6B_122/2026
Bundesgericht
Strafzumessung, Verweigerung des bedingten Vollzugs (Verleumdung usw.)
29. Juli
Sachverhalt
Nachdem A.________ mehrere Angriffe erfunden und seine Ehefrau gegenüber der Polizei, der Staatsanwaltschaft und dem Zivilrichter wahrheitswidrig belastet hatte, unterliess er es zudem während eines Jahres, die seinen Kindern geschuldeten Unterhaltsbeiträge zu bezahlen. Verurteilt zu achtzehn Monaten Freiheitsstrafe, davon neun Monate mit bedingtem Vollzug, focht er insbesondere die rechtliche Qualifikation sowie Art und Höhe der Strafe an.
Erwägungen
• Die dem Zivilrichter gegenüber erhobenen wahrheitswidrigen Anschuldigungen stellen eine Verleumdung dar, die von den gegenüber den Strafbehörden erstatteten falschen Anschuldigungen unterscheidbar ist; diese Delikte stehen in echter Konkurrenz, auch wenn die Qualifikation der zivilrechtlichen Handlung als falsche Anschuldigung hätte in Betracht gezogen werden können.
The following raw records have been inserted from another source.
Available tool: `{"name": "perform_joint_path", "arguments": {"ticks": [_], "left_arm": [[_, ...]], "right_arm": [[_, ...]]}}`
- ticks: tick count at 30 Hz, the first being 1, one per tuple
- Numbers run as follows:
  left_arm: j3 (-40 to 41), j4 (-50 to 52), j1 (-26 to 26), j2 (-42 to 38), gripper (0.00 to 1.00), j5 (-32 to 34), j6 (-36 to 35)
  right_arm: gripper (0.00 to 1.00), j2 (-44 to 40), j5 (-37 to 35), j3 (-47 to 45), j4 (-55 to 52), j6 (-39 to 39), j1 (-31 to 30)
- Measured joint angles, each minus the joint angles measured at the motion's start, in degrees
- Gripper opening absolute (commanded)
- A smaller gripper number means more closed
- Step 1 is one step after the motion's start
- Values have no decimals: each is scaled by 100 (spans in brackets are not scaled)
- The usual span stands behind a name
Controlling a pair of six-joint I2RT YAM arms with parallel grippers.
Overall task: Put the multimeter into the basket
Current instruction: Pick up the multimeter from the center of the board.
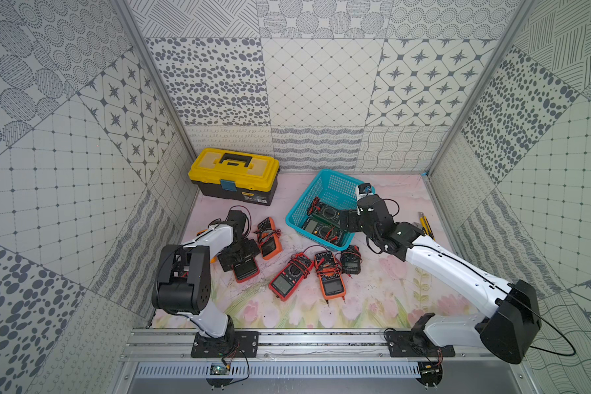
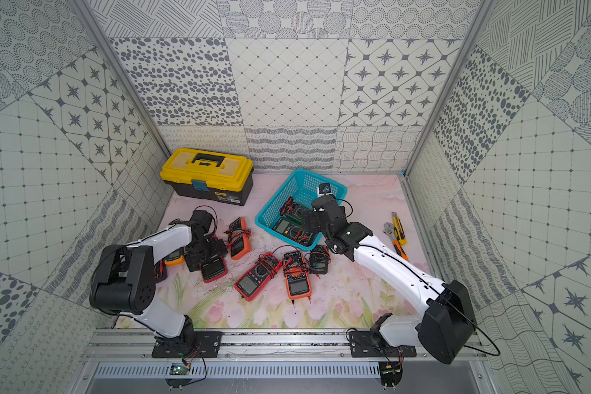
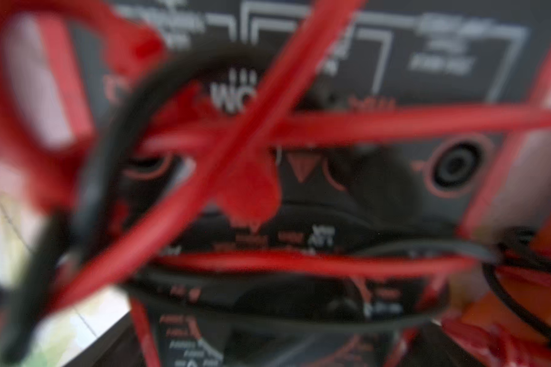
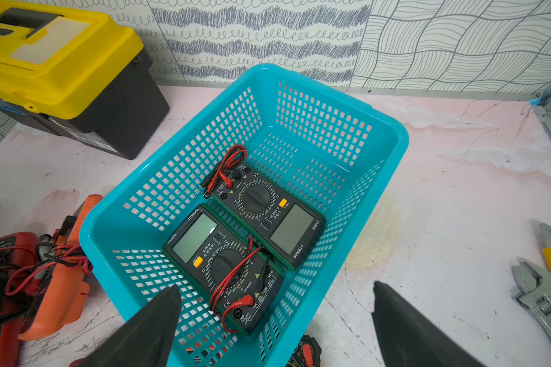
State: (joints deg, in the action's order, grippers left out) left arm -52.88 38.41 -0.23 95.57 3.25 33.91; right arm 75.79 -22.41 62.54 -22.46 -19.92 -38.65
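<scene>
Left wrist view is filled, out of focus, by the face of the red multimeter (image 3: 452, 79). It shows a dark panel and red-ringed sockets, with a red lead (image 3: 395, 122) and a black one looped loosely across it. In a top view the same meter (image 1: 245, 272) lies flat on the worktop (image 1: 372, 307) at the left, with the left jaws down over its far half. Whether those jaws are spread or closed on the case I cannot tell: the arm hides them from above, and the wrist camera shows nothing of them.

The meter looks like a stiff plastic case, probably light enough for one arm. The best hold is likely across the two long sides near mid-length, clear of the screen. The leads are limp; pinched alone they would slip, and they may snag or trail over a rim.

Just beside it lies an orange multimeter (image 1: 268, 238), with three more meters grouped further right. Beyond them, toward the right rear, stands the basket (image 1: 301, 198), holding two dark green meters (image 4: 268, 216) side by side. The right jaws hang wide apart and empty over its near end. A toolbox (image 1: 234, 174) sits at the left rear.
</scene>
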Motion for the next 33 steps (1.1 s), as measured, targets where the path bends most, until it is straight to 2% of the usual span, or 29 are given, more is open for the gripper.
{"name": "perform_joint_path", "arguments": {"ticks": [2, 4, 6, 17, 22, 27, 33], "left_arm": [[0, 0, 0, -9, 36, 9, -7], [17, -11, 0, -50, 14, 13, -7], [55, -68, 0, -157, 1, 26, 2], [76, 92, -142, -1274, 0, 629, 76], [-42, 168, -317, -1700, 0, 911, -17], [-286, 129, -671, -1954, 0, 892, -439], [-654, -227, -1003, -2083, 0, 195, -1244]], "right_arm": [[98, 0, -13, 0, 2, 2, 0], [98, 0, -15, 0, 0, 2, 0], [98, 0, -15, 0, 0, 2, 0], [98, 9, 31, 26, -13, 24, 0], [98, 197, 264, 339, -177, 42, 55], [95, 525, 1198, 940, -485, 57, 435], [93, 798, 3040, 1545, -887, 35, 1434]]}}
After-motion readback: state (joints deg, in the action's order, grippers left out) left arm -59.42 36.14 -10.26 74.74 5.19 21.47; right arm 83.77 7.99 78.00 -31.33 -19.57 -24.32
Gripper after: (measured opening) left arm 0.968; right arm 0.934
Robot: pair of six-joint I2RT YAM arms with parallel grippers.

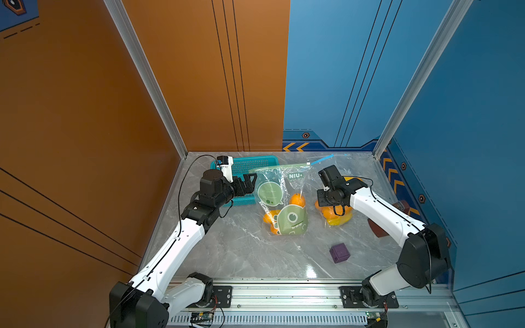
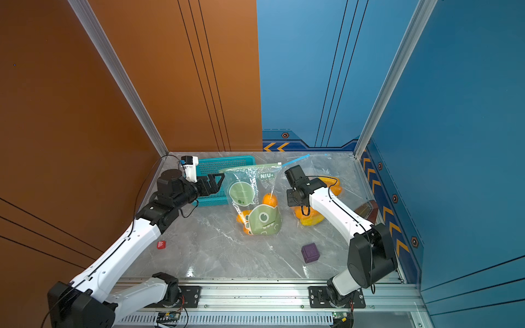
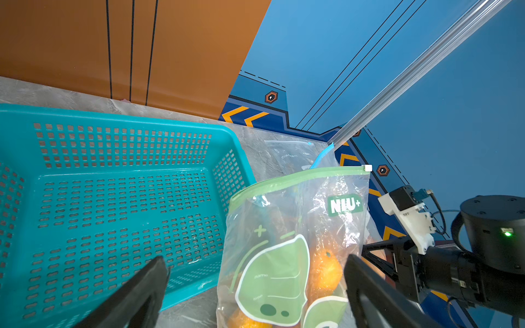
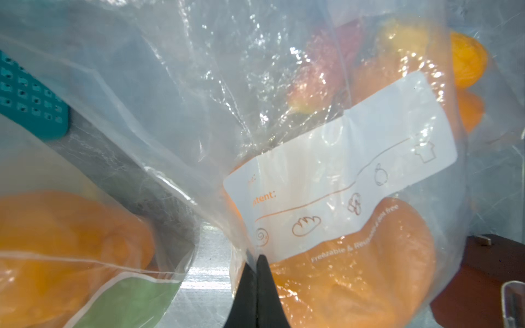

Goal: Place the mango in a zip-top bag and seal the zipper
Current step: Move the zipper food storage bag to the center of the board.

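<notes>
- Bags fill the middle of both top views. The green-zip bag stands mid-table, and its long axis runs from the back wall toward the robot. Its zipper end is raised at the back and its fruit-filled bottom rests on the marble table.
- Just to its right, the blue-zip bag holds orange and yellow fruit, and its blue zipper slants up and back. Which fruit is the mango cannot be told.
- The left gripper hangs spread wide at the green-zip bag's upper left edge, over the teal basket, gripping nothing. The right gripper points down over the blue-zip bag, with its fingertips hidden.
- A purple cube sits well apart, nearer the robot.
- Left wrist view: the left gripper gapes, and the green-zip bag stands upright beyond its fingers. Whether a finger touches the film cannot be told. The green zipper crosses the top as one strip.
- Right wrist view: the right gripper is pressed together, pinching clear film of the blue-zip bag beside its white label. Inside lies a curved orange fruit, its long axis roughly parallel to the label.
</notes>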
• Bei Konkurrenz hat der Richter für jede Straftat die Strafart gesondert zu bestimmen, sodann die Strafe für die abstrakt schwerste Tat konkret festzusetzen, sie für die übrigen Taten zu erhöhen und anschliessend die allgemeinen täterbezogenen Faktoren zu berücksichtigen; eine Gesamtbegründung genügt den Art. 41, 49 und 50 StGB nicht.
Entscheid
Die Beschwerde wird teilweise gutgeheissen, das Urteil aufgehoben und die Sache zur neuen, begründeten Strafzumessung an die Vorinstanz zurückgewiesen; im Übrigen wird sie abgewiesen.